I know all the pundits and doctors say to eat high fibre, but there is really no evidence out there - and believe me I have searched! - to say that high fibre actually helps. It's just a part of that whole main stream stuff, along with the low fat dogma, that doctors put so much faith in. When my former doctor retired and I switched to my current one, he assumed I was eating lots of fibre, and was surprised when I told him that that was exactly what triggered the attacks. So he kind of said, "Ah, well, just keep eating what keeps you healthy then." He doesn't really approve of low carb either, but he does approve of the 30 kilograms I have lost, and the fact I no longer need blood pressure tablets.

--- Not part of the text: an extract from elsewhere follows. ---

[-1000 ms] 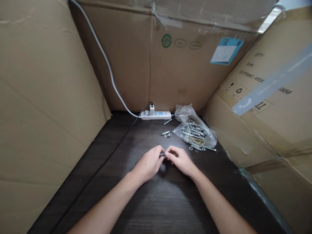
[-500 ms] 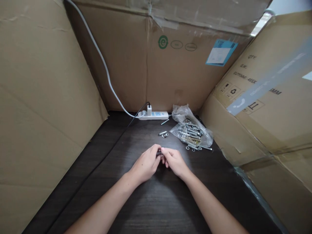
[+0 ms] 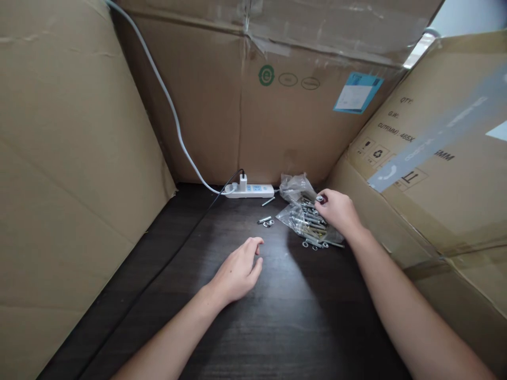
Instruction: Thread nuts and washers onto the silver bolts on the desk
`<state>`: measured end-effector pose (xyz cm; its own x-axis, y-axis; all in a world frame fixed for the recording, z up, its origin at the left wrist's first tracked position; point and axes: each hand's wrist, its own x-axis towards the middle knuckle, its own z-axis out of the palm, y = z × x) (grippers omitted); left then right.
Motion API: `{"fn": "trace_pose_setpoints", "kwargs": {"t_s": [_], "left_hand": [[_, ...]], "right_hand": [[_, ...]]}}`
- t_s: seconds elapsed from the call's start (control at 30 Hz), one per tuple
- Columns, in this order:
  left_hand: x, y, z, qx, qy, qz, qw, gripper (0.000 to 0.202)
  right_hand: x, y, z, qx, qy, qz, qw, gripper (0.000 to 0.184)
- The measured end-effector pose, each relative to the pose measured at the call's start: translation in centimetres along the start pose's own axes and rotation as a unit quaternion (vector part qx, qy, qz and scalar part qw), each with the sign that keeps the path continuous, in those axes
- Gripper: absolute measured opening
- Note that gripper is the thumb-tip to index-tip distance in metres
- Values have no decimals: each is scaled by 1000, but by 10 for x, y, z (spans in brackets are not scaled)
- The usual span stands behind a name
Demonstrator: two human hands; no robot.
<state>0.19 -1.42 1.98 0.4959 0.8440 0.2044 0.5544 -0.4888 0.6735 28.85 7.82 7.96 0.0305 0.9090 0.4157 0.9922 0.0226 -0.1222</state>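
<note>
My right hand (image 3: 339, 211) reaches over a clear plastic bag of bolts (image 3: 301, 219) at the back right of the dark wooden table (image 3: 277, 316). Its fingertips pinch a small silvery metal part (image 3: 319, 198), a nut or washer. My left hand (image 3: 237, 272) rests on the table in the middle, fingers loosely stretched, with nothing visible in it. A short bolt with washers (image 3: 266, 220) lies between the left hand and the bag. Several loose washers (image 3: 315, 245) lie at the bag's near edge.
Cardboard boxes wall the table on the left (image 3: 71, 158), back (image 3: 277, 116) and right (image 3: 435, 174). A white power strip (image 3: 249, 189) lies against the back box, with a white cable (image 3: 170, 111) running up left and a black cable (image 3: 186, 232) running toward me. Another bolt (image 3: 268, 201) lies beside it.
The hands were together in the middle, holding a small dark part between them. My right hand has moved away to the bag, and my left hand now lies loose on the table.
</note>
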Motion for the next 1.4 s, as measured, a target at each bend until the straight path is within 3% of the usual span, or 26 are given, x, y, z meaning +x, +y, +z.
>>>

What do I eat? Yesterday I had:
Two hardboiled eggs chopped with butter on one slice white toast (which I eat once in a blue moon. We only had bread in the house because it was DH's birthday this week and I promised him bread and butter custard. His favourite - I can't stand the stuff.)
Lunch: Asian style mince/ground beef soup with mushrooms
Dinner: simple chicken curry from curry paste (strained to get any "bits" out) and made on cream. No vegies.
That's a fairly standard day for me. Except the bread I guess.

Last edited by Rosebud : Mon, Sep-15-14 at 21:34. Reason: Because curry is made from curry paste, not chicken paste!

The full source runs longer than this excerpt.